* INSTRUCTIONS TO FOLLOW
Can the lines below, from the one that holds "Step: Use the" to the very end, be echoed exactly, with both ends included and no pictures?

* AVAILABLE DATA
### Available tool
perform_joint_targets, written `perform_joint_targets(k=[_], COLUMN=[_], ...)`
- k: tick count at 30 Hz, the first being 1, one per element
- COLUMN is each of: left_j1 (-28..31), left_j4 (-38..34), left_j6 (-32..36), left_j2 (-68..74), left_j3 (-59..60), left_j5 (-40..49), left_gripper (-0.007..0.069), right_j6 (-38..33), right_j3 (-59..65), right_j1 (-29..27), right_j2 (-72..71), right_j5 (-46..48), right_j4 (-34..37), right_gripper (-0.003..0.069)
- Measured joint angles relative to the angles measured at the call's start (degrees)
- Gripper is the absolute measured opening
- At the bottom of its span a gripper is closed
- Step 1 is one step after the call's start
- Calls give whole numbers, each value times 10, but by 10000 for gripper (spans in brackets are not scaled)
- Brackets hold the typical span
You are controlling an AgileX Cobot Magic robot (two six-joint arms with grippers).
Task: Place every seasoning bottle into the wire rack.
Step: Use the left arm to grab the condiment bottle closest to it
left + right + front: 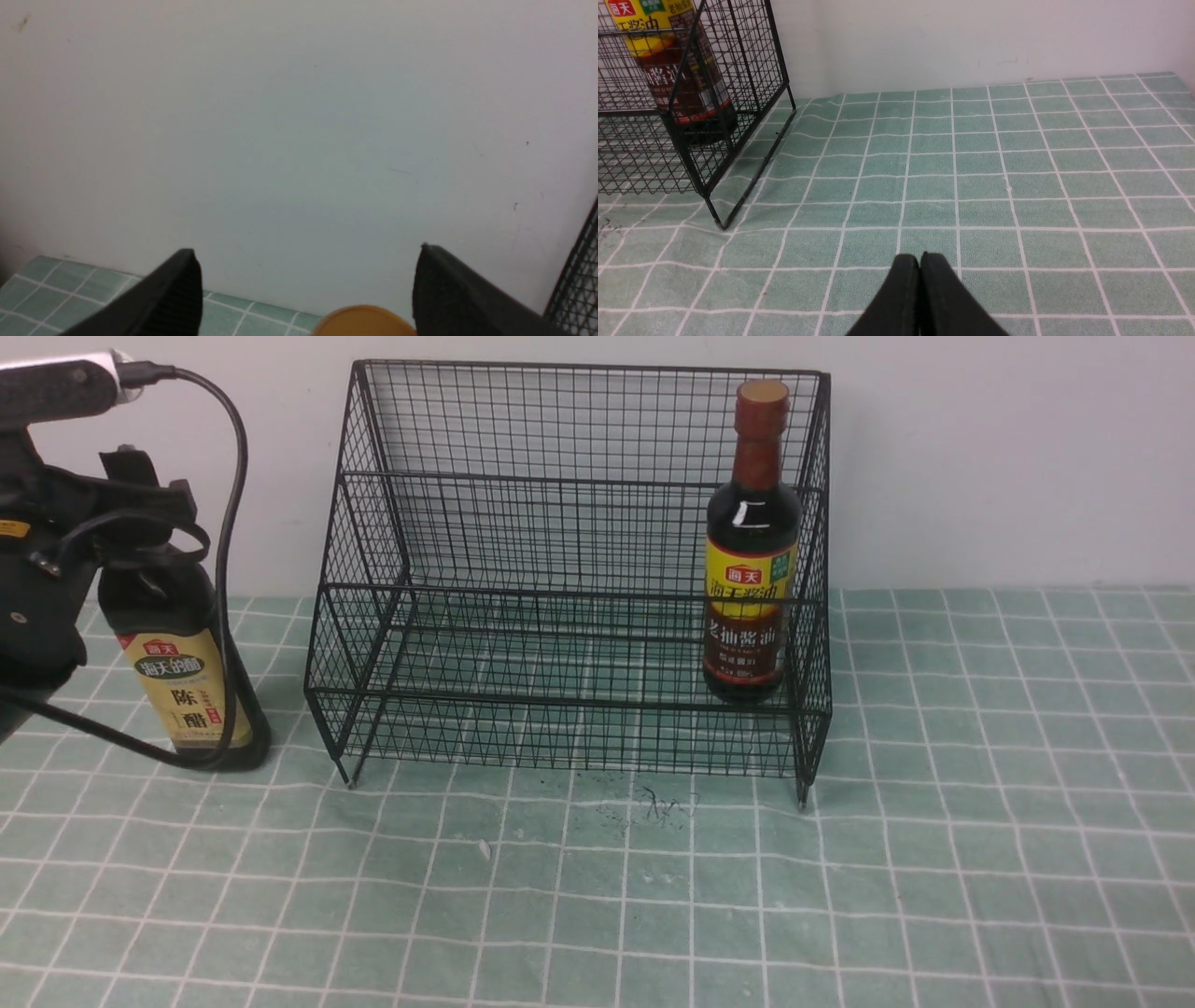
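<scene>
One bottle of two is in: the red-capped bottle (pixel 752 541) stands upright at the right end of the rack (pixel 560 476), on its lower tier. Left to do: the gold-capped bottle (pixel 182 681), upright on the surface (pixel 597 896) just left of the rack. Left tool (pixel 307 251) gapes wide astride its cap (pixel 364 322), gripping nothing; right tool (pixel 920 259) is pressed closed, empty. The lower tier is bare leftward; the rack's side wall and a cable (pixel 245 457) crowd the route.

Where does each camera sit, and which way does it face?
Front view: between the arms, facing the wire rack; left arm shows.
Left wrist view: left arm, facing the wall; open left end effector, gold cap.
Right wrist view: right arm, facing the tablecloth; shut right end effector.
Front and right wrist share the long-necked bottle.
</scene>
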Motion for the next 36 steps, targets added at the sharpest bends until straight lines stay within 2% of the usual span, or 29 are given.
perform_joint_targets(k=[16,32,34,36], left_j1=[0,0,0,0], left_j4=[0,6,14,21], left_j6=[10,17,19,19], left_j2=[-34,47,50,53], left_j3=[1,1,1,1], left_j5=[16,16,13,13], left_gripper=[554,552,536,465], right_j6=[0,0,0,0], right_j3=[0,0,0,0], right_j1=[0,0,0,0], right_j2=[0,0,0,0], right_j5=[0,0,0,0], right_j4=[0,0,0,0], right_gripper=[-15,-15,-15,-15])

* RESULT
Step: Use the left arm to grab the condiment bottle closest to it
left + right + front: 
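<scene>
One bottle of two is in: the red-capped bottle (pixel 752 541) stands upright at the right end of the rack (pixel 560 476), on its lower tier. Left to do: the gold-capped bottle (pixel 182 681), upright on the surface (pixel 597 896) just left of the rack. Left tool (pixel 307 251) gapes wide astride its cap (pixel 364 322), gripping nothing; right tool (pixel 920 259) is pressed closed, empty. The lower tier is bare leftward; the rack's side wall and a cable (pixel 245 457) crowd the route.

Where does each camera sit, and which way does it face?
Front view: between the arms, facing the wire rack; left arm shows.
Left wrist view: left arm, facing the wall; open left end effector, gold cap.
Right wrist view: right arm, facing the tablecloth; shut right end effector.
Front and right wrist share the long-necked bottle.
</scene>
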Motion for the next 36 steps, targets added at the sharpest bends until straight lines stay within 2% of the usual span, or 29 are given.
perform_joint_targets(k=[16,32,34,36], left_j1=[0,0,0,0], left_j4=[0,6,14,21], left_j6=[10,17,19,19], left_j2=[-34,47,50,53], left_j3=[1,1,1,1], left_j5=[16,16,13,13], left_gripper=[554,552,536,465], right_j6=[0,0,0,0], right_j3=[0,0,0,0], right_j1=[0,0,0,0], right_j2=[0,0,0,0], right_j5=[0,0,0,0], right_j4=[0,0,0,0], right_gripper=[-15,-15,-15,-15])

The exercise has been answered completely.